Más tarde, durante aquella misma velada, Imhotep invitó al rey a seguirlo a la terraza que bordeaba los jardines y dominaba la ciudad y las Orillas del Nilo. Al oeste, un sol rojo se ponía sobre el Delta, de donde acudía un rumor sordo, un calidoscopio sonoro de graznidos de pájaros, de campesinos, de depredadores del crepúsculo. Desde la terraza, Djoser e Imhotep contemplaron un paisaje imbuido de magia y aquel misterioso instante en que la luz del día pugna con las sombras rampantes de la noche naciente. Y el rey declaró:

—Pareces preocupado, mi fiel amigo. Dime qué turba al gran Imhotep.

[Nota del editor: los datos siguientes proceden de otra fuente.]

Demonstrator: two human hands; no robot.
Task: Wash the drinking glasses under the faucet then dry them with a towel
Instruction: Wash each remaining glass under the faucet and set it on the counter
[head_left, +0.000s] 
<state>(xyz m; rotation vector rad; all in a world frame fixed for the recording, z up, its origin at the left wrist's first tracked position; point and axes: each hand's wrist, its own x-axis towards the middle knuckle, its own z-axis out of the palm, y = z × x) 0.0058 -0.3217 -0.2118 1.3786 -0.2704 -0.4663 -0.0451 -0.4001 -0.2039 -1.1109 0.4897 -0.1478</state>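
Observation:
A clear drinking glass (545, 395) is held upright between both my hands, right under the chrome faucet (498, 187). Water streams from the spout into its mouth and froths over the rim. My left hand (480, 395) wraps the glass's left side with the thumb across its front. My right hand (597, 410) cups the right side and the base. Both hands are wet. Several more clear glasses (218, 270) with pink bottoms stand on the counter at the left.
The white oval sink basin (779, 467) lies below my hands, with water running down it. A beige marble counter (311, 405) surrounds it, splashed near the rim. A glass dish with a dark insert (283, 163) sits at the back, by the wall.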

—Me he dirigido a los oráculos —respondió tras un silencio—. Según algunas conjunciones, se adivinan unas anomalías incomprensibles. A priori, los presagios parecen favorables. Con todo, los símbolos mágicos muestran unos curiosos elementos, como si una amenaza imprecisa merodeara por las fronteras de las Dos Tierras.

—¿Una amenaza? He sellado la paz con todos nuestros antiguos enemigos…

—No se trata de un elemento humano, sino de una entidad nefasta que pone en peligro, incluso, la armonía de nuestros dioses. Por ello te pedí que vinieras. Debo mostrarte algo.